09/28/2009

National Institutes of Health Recognizes DOE Scientists

Summary

NIH has announced the recipients of the highly competitive Transformative and New Innovator research grant awards. Three of the 97 new grants in these two programs are to DOE-funded scientists who will develop new applications of their advanced technologies. Wei-Jun Qian of the Pacific Northwest National Laboratory has made significant contributions to advancing mass spectrometry instrumentation for proteomics. The NIH New Innovator grant will enable him to seek a thousand-fold improvement in sensitivity of these experiments while increasing the speed so that a hundred or more experiments can be carried out each day on an instrument.
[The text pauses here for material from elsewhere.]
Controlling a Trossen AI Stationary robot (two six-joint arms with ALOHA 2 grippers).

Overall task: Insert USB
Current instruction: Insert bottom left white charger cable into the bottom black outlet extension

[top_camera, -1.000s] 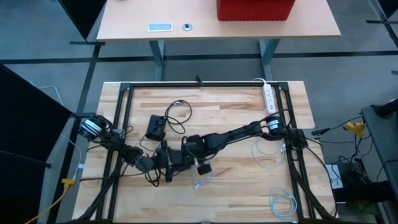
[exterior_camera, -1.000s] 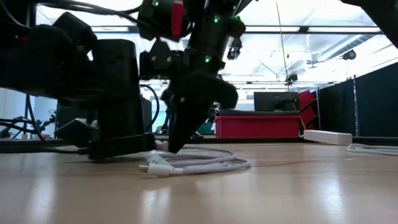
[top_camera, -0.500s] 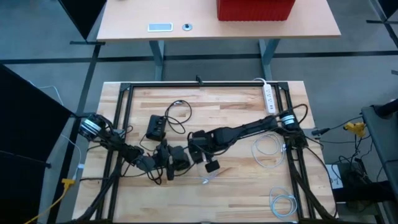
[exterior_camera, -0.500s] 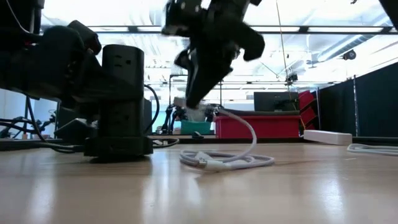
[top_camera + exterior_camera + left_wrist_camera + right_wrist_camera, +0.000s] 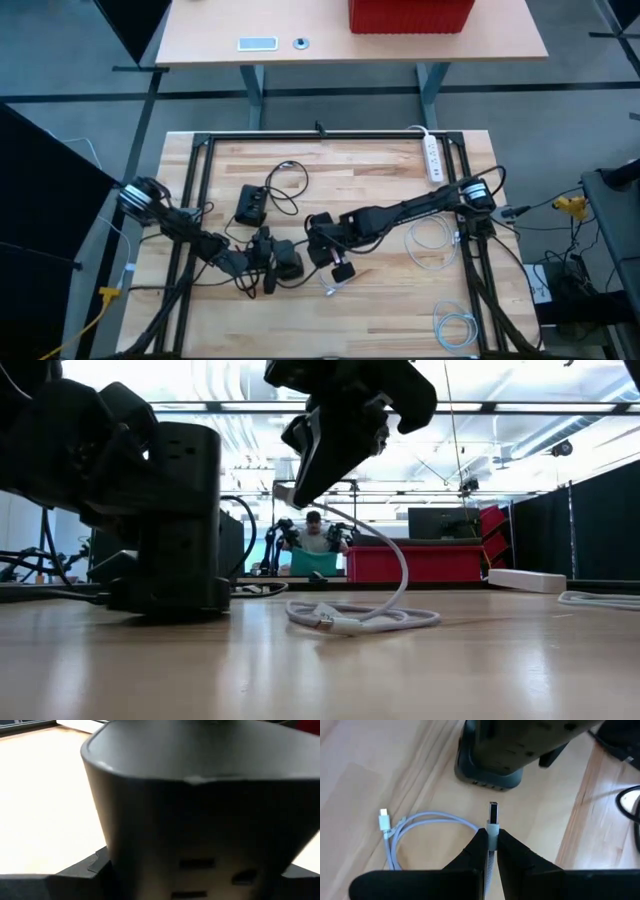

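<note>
Wooden table (image 5: 380, 170): we see right gripper (image 5: 489, 836), clamping USB plug (image 5: 493, 815), now raised off it; left gripper (image 5: 262, 258) grips power tower (image 5: 180, 510) unchanged.

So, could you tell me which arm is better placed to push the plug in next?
The right gripper: it is shut on the USB plug, aimed at the power tower. The left gripper only steadies that tower.
</note>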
Jerilyn Timlin of Sandia National Laboratories has developed new techniques for imaging living cells with high spatial resolution. She will use her New Innovator grant to combine imaging of the dynamics and interactions of proteins in living cells currently studied one at a time into a single, multiplexed technique capable of studying five or more proteins simultaneously. Sunney Xie of Harvard University also has pioneered techniques for imaging, in his case Stimulated Raman Scattering (SRS), which allows studying single molecules in complex biological systems, without having to label them to make them detectable. His Transformative research grant will enable him to extend the SRS technology to study the dynamics of lipids in living cells. These scientists have major support for their technological research from the Offices of Biological and Environmental Research and Basic Energy Sciences. Their NIH-funded research will seek new technologies that will also have applications in DOE bioenergy research.